01:00 AM EST on Monday, November 10, 2008

By Steve Peoples

Journal Staff Writer

Actor Leonard Nimoy was the narrator of the concert, titled Shining Through Broken Glass, in Providence’s Veterans Memorial Auditorium last night.


The Providence Journal / Kris Craig

PROVIDENCE –– They filled the auditorium to remember what was lost and to celebrate what wasn’t.

Nearly 2,000 people gathered in Veterans Memorial Auditorium last night, 70 years to the day after Nazis across Germany and Austria waged a coordinated campaign of violence known as Kristallnacht, setting the stage for what would become the Holocaust.

Albert Silverstein was among those who attended the sold-out show Shining Through Broken Glass. He was also in Graz, Austria, on Nov. 9, 1938, the night the sky was lit by burning Jewish homes and businesses.

“I remember the yelling mob, the breaking glass,” said Silverstein, a retired University of Rhode Island professor who lives in Pawtucket. “It’s a very potent anniversary. Every Nov. 9 is very emotional.”

More than 200 synagogues were burned, 92 people murdered and countless more beaten. “Kristallnacht” means “night of broken glass.”

At the center of last night’s musical performance was actor Leonard Nimoy, who served as the narrator. Star Trek’s Mr. Spock came from California to participate in the one-night event.

“We cannot literally see the past, but we can hear its sounds,” Nimoy said to the packed house, just before the orchestra and chorus behind him launched into another piece celebrating the Jewish arts and culture that survived the Nazis.

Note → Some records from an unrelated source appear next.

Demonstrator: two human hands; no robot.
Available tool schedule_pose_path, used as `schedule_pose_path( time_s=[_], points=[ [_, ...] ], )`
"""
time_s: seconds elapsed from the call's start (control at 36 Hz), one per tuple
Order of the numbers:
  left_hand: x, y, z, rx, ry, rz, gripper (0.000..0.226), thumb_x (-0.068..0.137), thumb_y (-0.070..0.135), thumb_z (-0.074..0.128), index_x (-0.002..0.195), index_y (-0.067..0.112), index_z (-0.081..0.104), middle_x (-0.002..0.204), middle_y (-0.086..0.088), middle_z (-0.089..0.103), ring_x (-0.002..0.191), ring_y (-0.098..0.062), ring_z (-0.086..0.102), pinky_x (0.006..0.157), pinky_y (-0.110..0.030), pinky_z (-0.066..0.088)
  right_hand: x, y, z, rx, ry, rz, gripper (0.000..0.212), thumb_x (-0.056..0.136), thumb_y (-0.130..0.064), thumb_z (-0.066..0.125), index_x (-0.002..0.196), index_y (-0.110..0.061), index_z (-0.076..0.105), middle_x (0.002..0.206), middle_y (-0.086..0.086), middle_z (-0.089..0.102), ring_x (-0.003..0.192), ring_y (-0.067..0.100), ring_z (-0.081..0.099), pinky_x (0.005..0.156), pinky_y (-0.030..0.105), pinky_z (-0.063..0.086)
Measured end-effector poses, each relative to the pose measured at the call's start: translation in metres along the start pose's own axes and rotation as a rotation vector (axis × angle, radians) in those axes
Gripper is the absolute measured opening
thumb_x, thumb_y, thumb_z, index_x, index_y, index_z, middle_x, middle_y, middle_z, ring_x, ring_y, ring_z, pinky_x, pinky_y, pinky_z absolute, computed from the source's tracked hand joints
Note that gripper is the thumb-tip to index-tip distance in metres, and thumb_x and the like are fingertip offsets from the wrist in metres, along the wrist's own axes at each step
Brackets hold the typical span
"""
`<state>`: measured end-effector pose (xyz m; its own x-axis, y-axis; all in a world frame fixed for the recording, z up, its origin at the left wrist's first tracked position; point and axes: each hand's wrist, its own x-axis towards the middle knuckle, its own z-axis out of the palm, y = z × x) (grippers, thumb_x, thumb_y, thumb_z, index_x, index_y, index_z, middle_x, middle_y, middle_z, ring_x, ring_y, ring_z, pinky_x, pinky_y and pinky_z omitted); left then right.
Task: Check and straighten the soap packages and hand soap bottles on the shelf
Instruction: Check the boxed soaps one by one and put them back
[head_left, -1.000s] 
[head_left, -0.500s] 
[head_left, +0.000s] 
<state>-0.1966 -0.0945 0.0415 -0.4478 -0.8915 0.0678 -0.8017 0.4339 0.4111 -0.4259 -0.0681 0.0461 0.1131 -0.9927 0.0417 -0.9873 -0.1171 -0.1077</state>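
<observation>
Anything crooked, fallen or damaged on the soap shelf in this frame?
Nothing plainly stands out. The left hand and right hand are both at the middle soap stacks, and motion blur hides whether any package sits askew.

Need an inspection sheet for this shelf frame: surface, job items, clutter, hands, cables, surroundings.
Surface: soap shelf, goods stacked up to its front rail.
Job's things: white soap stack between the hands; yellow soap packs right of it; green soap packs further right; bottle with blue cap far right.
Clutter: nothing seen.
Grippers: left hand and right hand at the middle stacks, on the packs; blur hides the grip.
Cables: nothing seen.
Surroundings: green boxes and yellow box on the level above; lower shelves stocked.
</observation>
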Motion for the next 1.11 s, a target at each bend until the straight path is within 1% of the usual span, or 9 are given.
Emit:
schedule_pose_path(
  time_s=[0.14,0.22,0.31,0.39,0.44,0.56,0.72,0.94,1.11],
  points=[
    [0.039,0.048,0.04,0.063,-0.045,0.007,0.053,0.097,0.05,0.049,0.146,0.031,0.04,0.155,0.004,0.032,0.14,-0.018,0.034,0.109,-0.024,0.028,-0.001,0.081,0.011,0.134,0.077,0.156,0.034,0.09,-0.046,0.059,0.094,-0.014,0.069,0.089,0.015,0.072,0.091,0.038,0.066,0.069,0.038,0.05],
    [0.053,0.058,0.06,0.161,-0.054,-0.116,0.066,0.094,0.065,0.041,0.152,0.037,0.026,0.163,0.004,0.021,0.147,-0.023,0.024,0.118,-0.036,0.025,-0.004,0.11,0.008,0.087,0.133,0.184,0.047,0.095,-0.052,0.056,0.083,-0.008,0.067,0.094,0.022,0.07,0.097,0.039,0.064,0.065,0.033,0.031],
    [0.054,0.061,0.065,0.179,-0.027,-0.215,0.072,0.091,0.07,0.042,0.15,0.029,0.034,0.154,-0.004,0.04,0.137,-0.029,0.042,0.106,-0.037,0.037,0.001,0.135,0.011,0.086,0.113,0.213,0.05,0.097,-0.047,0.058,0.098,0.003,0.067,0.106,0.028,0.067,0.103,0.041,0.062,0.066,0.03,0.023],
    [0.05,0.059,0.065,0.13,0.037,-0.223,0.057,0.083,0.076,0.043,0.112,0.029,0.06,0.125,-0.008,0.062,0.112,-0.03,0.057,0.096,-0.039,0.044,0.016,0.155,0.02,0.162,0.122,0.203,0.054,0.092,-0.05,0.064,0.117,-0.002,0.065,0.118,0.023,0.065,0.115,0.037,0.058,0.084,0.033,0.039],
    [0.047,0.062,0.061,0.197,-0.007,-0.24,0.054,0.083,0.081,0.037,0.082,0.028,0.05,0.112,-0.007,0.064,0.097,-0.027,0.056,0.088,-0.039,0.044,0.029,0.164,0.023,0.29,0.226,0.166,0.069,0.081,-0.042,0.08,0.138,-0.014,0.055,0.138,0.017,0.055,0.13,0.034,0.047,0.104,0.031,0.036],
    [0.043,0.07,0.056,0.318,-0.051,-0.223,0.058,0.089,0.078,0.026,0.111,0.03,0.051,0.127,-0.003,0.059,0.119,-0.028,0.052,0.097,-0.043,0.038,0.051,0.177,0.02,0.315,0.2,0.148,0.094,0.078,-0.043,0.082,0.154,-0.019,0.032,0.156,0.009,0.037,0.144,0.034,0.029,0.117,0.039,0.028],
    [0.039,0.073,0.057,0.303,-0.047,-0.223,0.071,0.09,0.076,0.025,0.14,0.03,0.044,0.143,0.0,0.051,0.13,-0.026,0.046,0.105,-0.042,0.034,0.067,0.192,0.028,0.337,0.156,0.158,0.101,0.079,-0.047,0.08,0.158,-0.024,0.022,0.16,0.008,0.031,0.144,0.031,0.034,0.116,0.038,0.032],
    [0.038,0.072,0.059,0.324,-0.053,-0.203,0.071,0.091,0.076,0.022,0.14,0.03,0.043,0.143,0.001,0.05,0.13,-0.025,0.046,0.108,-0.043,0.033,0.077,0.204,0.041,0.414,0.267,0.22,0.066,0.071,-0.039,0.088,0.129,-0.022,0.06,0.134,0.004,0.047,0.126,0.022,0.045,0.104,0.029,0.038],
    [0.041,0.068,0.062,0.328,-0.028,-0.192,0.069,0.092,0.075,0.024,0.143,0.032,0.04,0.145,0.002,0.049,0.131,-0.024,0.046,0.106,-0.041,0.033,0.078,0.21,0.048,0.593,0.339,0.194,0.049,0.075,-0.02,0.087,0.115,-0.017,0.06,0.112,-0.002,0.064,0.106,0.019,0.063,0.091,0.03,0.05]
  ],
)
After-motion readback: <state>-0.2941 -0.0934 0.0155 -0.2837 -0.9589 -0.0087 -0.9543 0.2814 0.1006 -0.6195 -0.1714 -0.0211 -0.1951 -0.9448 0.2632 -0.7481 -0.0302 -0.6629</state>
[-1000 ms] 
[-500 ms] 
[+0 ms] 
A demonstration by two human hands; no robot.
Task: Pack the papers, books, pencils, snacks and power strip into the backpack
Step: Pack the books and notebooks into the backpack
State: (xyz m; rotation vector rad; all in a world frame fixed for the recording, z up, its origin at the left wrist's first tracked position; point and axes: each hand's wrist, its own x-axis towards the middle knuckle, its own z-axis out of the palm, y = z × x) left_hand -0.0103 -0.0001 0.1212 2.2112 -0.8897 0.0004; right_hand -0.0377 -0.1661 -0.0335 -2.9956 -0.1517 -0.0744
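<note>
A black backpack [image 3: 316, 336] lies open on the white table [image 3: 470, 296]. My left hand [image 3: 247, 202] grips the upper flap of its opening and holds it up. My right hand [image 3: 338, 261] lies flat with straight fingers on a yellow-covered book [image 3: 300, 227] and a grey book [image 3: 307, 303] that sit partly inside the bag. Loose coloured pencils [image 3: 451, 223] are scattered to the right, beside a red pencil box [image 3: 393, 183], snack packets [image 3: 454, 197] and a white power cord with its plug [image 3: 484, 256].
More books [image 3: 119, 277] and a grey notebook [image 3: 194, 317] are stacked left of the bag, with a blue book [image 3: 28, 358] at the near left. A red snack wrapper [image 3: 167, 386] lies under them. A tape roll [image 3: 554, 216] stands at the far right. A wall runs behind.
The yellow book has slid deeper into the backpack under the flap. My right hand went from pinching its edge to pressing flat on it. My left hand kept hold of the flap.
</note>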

An estimated 30,000 Jewish men between 18 and 60 were arrested in Germany and Austria on Kristallnacht. Silverstein’s father was arrested the next day.

At just 3 years old, Silverstein would escape the violence on a “Kindertransport” train packed with Jewish children. He made the trip alone. He would live with a foster family in England for 1½ years before his family reunited and escaped to the United States.

“Families were separated,” said Elisa Heath, Silverstein’s daughter and a project manager for last night’s show. “Men were rounded up and sent to concentration camps that would become death camps.”

Many in the audience had personal connections to Kristallnacht and the Holocaust. But many did not.

“We’re here because we never want to see it happen again,” said Joanne Forman, of Providence, whose Jewish ancestors came to the United States in the early 1900s. “That’s why I came tonight. I hope it’s a better world now; I think it is.”

Susette Rabinowitz, a former director of the Cranston Department of Senior Services, shared Forman’s optimism.

“[The performance] shows we’re here and we’re better than ever,” she said.

Indeed, hope was the theme of the night. Several audience members noted the recent election of the country’s first black president and the prominent role of women in the campaigns.

“We’re going to be sitting there: Jew, non-Jew, straight, gay, remembering those who died in Holocaust, but also remembering the ideal in a world based on justice, trust and harmony,” Heath said before the show. “Those are the lessons to be learned from Kristallnacht.”

The performance included a cast of more than 300, including 280 singers, 50 instrumentalists and 4 cantorial soloists. There were 8 adult choirs, including a Catholic choir from Providence College and the Providence Gay Men’s Chorus, chosen in part, according to organizers, as a reminder that both groups were also targets of Nazi persecution.

The concert, produced by Providence Temple Emanu-El and the Holocaust Education and Resource Center of Rhode Island, also included youth choirs from the Moses Brown School, The Wheeler School and The Lincoln School.

“We will never know how that culture might have evolved into our time if the Nazi regime had not unleashed a pogrom of epic proportions throughout Germany and Austria, and which led to the deaths of six million of our people,” Brian J. Mayer, the Temple Emanu-El cantor, wrote in the event program. “Tonight, we celebrate the fact that the Nazis failed in their quest to reduce Jewish life, culture, and art to a museum in Prague … We bring to life the great culture that was Ashkenazi Jewry, we recall the events of 70 years ago, and we honor the new realities of our world, a world in which Jewish culture shines through the broken glass of Kristallnacht.”